The
surprise is that Home Depot kept them alive so long.
Our
industry’s reaction to Home Depot’s shutdown of all of its Expo stores amounted
to a collective yawn. They closed a bunch of them in 2005, and although the
remaining stores were supposedly profitable
at least until last year’s economic bloodbath, the Expo concept never
caught on as much as Big Orange had envisioned. In January the plug was pulled
on the final 34 stores - all expected to be gone by early April following
close-out sales. Home Depot also is closing two Design Center stores and a
seven-location bath remodeling business known as HD Bath.
Less mysterious than their demise was that Home Depot kept them around as long
as they did. Throughout HD Expo’s 18-year history, it was widely thought both
by financial analysts, as well as by erstwhile competitors among our industry’s
showroom-operating wholesalers, that Home Depot’s venture into the high-end
décor market wasn’t setting the world on fire.

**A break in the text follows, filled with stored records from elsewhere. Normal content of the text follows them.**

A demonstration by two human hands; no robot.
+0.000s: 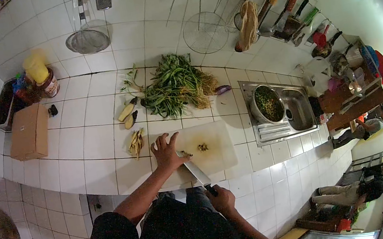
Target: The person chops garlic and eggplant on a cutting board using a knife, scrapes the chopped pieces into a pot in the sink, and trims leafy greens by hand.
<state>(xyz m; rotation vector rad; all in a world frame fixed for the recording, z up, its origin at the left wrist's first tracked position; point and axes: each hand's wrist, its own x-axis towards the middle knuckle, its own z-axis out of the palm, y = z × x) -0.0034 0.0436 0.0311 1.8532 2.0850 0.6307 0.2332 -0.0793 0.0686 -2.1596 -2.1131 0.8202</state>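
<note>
A white cutting board [216, 138] lies on the tiled counter, with a small pile of chopped bits [202, 147] on it. My right hand [222, 199] is closed round the black handle of a knife [197, 172], whose blade reaches over the board's front edge. Near the blade's tip is my left hand [167, 153], over the board's left part, its fingers spread. A few small pieces lie beside it. Left of the board are cut strips [136, 143] and two eggplant halves [126, 112]. Behind it lies a heap of leafy greens [172, 88].
A whole eggplant [222, 89] lies right of the greens. Farther right, a pot of chopped greens [268, 103] stands at the steel sink [296, 104]. A cardboard box [30, 132] is at the left. Utensils hang on the wall. Two other people are at the far right.
</note>
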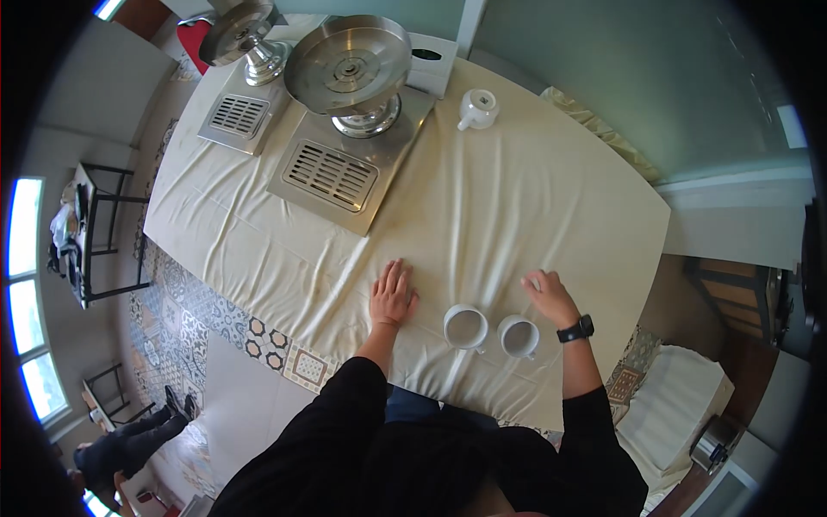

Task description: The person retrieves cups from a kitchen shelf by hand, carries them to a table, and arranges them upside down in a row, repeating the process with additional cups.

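White mug (465, 328) and twin mug (519, 337) sit upright between the parted hands: left hand (393, 299) flat on the tablecloth (534, 207), right hand (552, 299) loosely open, just beside the twin mug, handles bodyward.

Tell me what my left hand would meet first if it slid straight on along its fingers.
Your left hand would probably cross bare cloth, then graze the right edge of the metal stand. If it just misses, the white box behind comes next.
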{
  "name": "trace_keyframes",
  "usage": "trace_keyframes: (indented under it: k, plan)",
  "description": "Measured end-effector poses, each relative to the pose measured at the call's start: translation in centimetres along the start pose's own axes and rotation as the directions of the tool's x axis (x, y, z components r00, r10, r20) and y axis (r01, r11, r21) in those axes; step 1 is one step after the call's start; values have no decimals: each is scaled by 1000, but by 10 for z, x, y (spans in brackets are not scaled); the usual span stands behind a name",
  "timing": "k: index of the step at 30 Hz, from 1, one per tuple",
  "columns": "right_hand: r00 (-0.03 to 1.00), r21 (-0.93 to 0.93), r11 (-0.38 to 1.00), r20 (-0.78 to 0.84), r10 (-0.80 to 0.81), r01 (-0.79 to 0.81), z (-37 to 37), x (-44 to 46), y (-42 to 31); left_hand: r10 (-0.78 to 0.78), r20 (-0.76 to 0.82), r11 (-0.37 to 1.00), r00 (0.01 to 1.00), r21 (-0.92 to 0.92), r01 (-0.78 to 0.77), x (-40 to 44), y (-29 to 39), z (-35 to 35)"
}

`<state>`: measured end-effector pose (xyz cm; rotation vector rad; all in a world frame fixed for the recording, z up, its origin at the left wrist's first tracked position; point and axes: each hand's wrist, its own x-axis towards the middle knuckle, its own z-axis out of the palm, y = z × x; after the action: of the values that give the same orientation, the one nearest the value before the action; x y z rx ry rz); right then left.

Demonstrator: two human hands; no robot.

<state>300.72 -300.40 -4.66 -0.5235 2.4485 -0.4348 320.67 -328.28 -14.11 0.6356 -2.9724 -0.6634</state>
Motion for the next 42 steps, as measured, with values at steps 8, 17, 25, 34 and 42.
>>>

Why it didn’t holds business
lessons worth exploring.
Many plumbing wholesalers were close to a state of panic when Home Depot first
announced its Expo venture in the early ’90s. How could their itty-bitty
family-owned businesses possibly survive the onslaught of this gorilla?

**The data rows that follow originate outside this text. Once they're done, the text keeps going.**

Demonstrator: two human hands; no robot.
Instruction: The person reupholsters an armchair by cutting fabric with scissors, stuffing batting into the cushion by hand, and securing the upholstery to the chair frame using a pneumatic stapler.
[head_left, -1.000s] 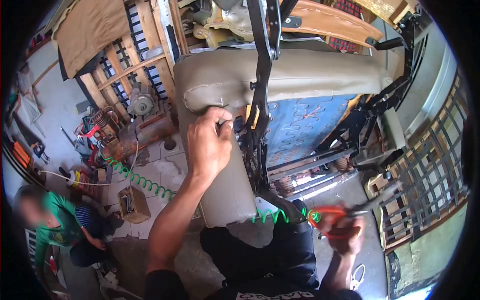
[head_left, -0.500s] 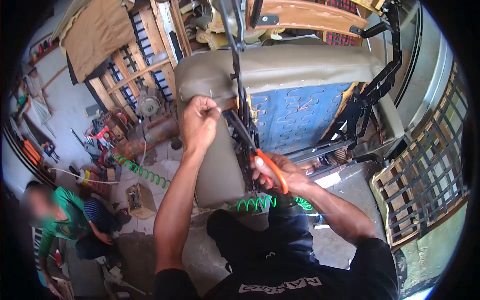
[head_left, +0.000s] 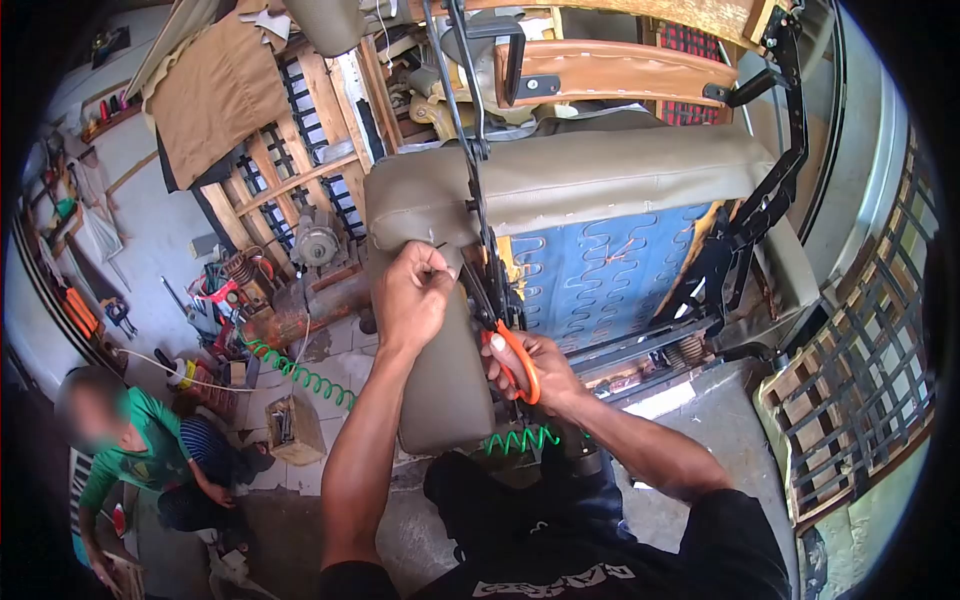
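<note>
A beige padded seat (head_left: pixel 620 165) stands upside down or on its side, its blue underside (head_left: pixel 590 265) with wavy springs showing. At the corner of the seat cover, my left hand (head_left: pixel 415 295) pinches something small and dark, too small to name. My right hand (head_left: pixel 535 370) grips the orange handles of scissors (head_left: pixel 519 365), whose dark blades point up and left toward my left fingers. Black metal frame bars (head_left: pixel 480 200) rise beside the blades. A beige armrest-like pad (head_left: pixel 445 375) lies under my left wrist.
A person in green (head_left: pixel 150 440) sits at the lower left near a wooden box of tools (head_left: pixel 295 428). A green coiled hose (head_left: pixel 300 372) crosses the floor. A webbed wooden frame (head_left: pixel 850 370) leans at the right. An orange-brown curved panel (head_left: pixel 620 72) is at the top.
My right hand has come in from the lower right with the scissors, bringing their blades close to my left hand. My left hand stays pinched at the cover's corner. The view has shifted slightly.
</note>
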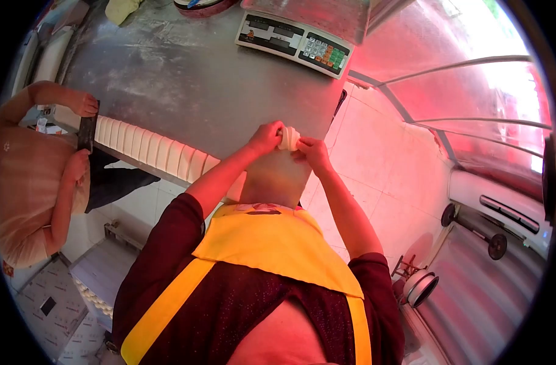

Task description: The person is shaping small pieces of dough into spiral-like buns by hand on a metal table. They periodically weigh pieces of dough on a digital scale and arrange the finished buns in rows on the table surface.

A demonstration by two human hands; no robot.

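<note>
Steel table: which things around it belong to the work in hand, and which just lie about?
Seemingly in use:
dough piece, in left hand and right hand
dough row
table
dark tool held by co-worker

Seemingly lying about:
scale
yellowish item
wheel

1 smooth, dull metal tabletop [186,73]; 1 matt yellow cloth apron [272,243].

The left hand [266,137] and right hand [314,152] curl close together, bare forearms [222,177] converging behind them.
</note>
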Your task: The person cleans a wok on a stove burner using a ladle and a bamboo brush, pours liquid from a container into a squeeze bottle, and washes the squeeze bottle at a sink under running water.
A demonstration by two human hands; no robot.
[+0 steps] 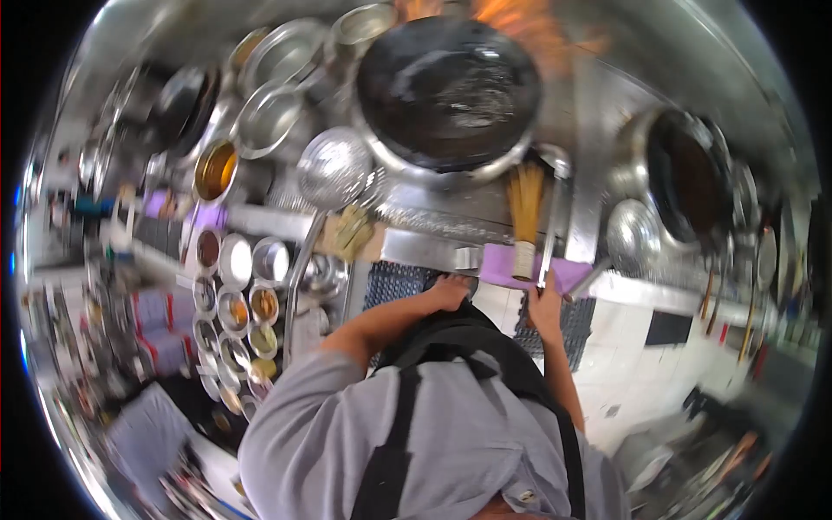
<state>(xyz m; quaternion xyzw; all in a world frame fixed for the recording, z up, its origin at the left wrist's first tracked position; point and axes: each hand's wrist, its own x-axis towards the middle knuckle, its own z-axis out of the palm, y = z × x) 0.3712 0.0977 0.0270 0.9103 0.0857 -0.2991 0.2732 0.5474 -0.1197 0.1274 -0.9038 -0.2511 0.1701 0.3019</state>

Hints came early that it wouldn’t be as hard as many imagined. Home Depot
opened its first Expo store in San Diego in 1991, and I remember a lot of
oohing and ahhing by industry players who had visited it. Yet the big box built
only six more during the rest of the decade. Then came history’s most
stupendous home building and remodeling boom - ah, remember the good old days
of just a few years ago! - and the new millennium saw Expo and ancillary stores
sprout to upwards of 50 nationwide. By this time wholesalers who would be
competing against them pretty much shrugged their shoulders. Word had gotten
around that savvy showroom merchandisers could hold their ground just fine
against an Expo store, and the vast majority did.
The housing surge raised all ships, and Home Depot’s Expo division grew to a reported
$920 million business by 2007. That’s less awesome than it appears considering
that Home Depot is a $77 billion business, and Expo’s profitability never truly
pleased the corporate masters.
Now they’re gone and you’re still around. Yeah, just about every business is
hurting during this miserable recession, but evidence is abundant from sea to
shining sea that when it comes to bath showrooms, nobody does it better than
the plumbing wholesalers who choose to pursue this adjunct business.
One reason they competed successfully against Home Depot Expo owes to Home
Depot’s miscalculations. The Expo stores were identified too much with the
corporate parent both physically and psychologically. Lavish products got
displayed in what was still a warehouse environment. Home owners tend to recoil
at buying pretty pedestal lavs from the same folks they associate with lumber
and mousetraps. Nor did Home Depot excel at the kind of customer care that top
showroom merchandisers understand is necessary when you’re trying to sell
people many thousands of dollars’ worth of stylish goods. No telling how many
prospects stayed away from Expo stores simply because they assumed they’d be
treated to the same indifference the parent company normally shows its
mousetrap customers.
When I first came into this industry 32 years ago, many wholesalers were still
tentative about the showroom business and there were about as many failures as
success stories. A lot of expertise has seeped into the industry since then.
Wholesalers learned a lot by trial and error, and even more by the teachings of
people with extensive showroom know-how, our Hank Darlington being preeminent among
them. Almost all plumbing wholesalers who operate showrooms nowadays know to
separate the merchandising
facility from their down-and-dirty warehousing operations. Many have their
showrooms in entirely separate buildings, often miles away in retail rather
than wholesale districts, and market them under distinctive
names.
Some kitchen and bath dealers do a nice job with showroom merchandising, but
most are relatively modest in scale compared with wholesaler facilities that
increasingly span 5,000-10,000 sq. ft. and up. Also, the kitchen and bath crowd
tends to emphasize kitchens above bathrooms, and cannot match wholesalers’
advantages in procurement, inventory and service.
Our industry doesn’t have much to cheer about these days, and I’m not
suggesting the demise of Home Depot Expo is reason to cheer. Some 7,000 people
lost their jobs, and no decent person likes to see families struggle. But feel
free to applaud yourselves for conquering the showroom merchandising market.